Lembro-me de histórias muito tristes, de torturas de adultos e crianças, desabafou com a voz embargada, quando as lágrimas começaram a escorrer por seu rosto. O embaixador estava no Chile entre 1975 e 1978 como encarregado de Negócios de seu País.Foi um tempo muito, muito duro, disse o embaixador sem querer antecipar qual será a decisão do governo britânico em relação ao pedido da Espanha de extradição do ditador. Apenas comentou ser tradição de seu governo defender os direitos humanos.

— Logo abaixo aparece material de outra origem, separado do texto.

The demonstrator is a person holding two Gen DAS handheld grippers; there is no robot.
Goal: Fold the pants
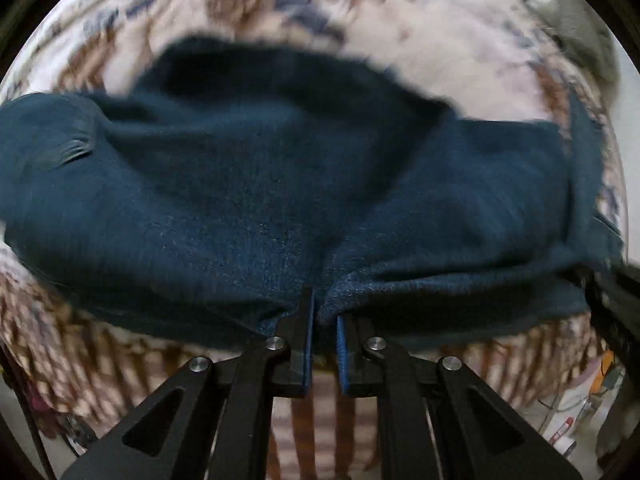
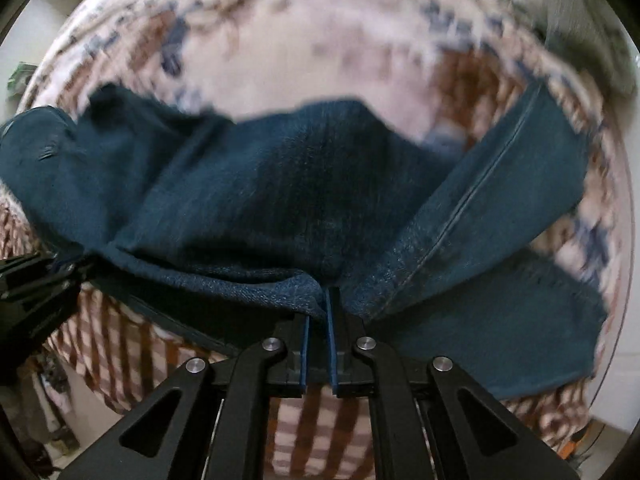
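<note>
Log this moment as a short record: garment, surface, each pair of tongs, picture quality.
garment: dark blue jeans, bunched, one leg with a visible seam running off to the right
surface: patterned blanket, pale with brown and blue marks
left tongs: shut on the jeans at an edge fold
right tongs: shut on the jeans at an edge fold
picture quality: both views smeared by motion blur

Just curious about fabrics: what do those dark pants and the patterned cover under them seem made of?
The pants look like dark blue denim: matte twill grain, stitched seam. The cover seems soft woven or fleecy cloth, printed brown and blue; blur leaves this uncertain.
</note>
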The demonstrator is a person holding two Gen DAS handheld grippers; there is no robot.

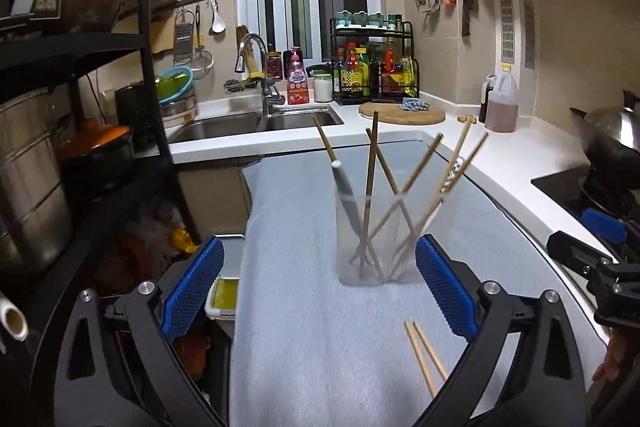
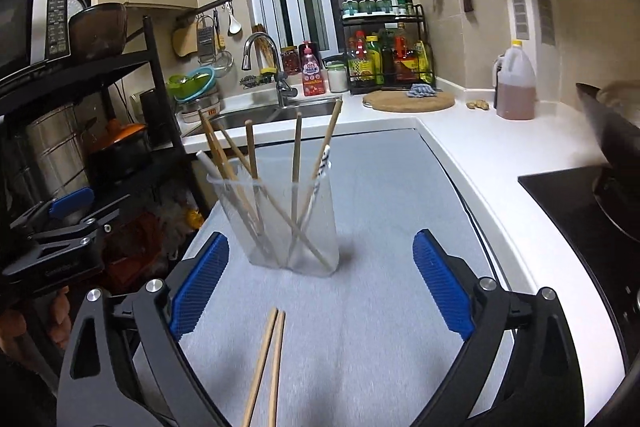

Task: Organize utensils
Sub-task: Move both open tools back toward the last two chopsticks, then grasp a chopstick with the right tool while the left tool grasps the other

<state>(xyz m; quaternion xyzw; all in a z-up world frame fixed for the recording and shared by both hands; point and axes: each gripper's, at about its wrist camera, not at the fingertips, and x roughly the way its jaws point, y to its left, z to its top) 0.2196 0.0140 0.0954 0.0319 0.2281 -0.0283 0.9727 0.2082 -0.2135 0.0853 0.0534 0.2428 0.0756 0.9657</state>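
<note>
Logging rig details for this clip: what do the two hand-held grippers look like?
Both match. The left hand-held gripper and right hand-held gripper have black, curved plastic arms with cut-out slots and silver round bolts at the joints. Each finger carries a blue rectangular pad with fine ribbed texture. No cables show. Bare fingers, no visible sleeve, hold the left one in the right wrist view.

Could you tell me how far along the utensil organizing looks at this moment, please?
Mostly done: several chopsticks already stand in the clear cup on the gray mat. Nothing is in hand; the left gripper and right gripper are both open. Left: one pair of chopsticks lying on the mat.
</note>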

Fiquei surpreso. Se considerar que diplomacia é arte de ocultar sentimentos, a reação do embaixador revela a dramaticidade da ditadura chilena, reagiu o líder do PT, Marcelo Deda (SE), que assinou o documento conjunto dos partidos de oposição comentando que a prisão do ditador é um passo para se fixar a noção de crime imprescritível contra a humanidade.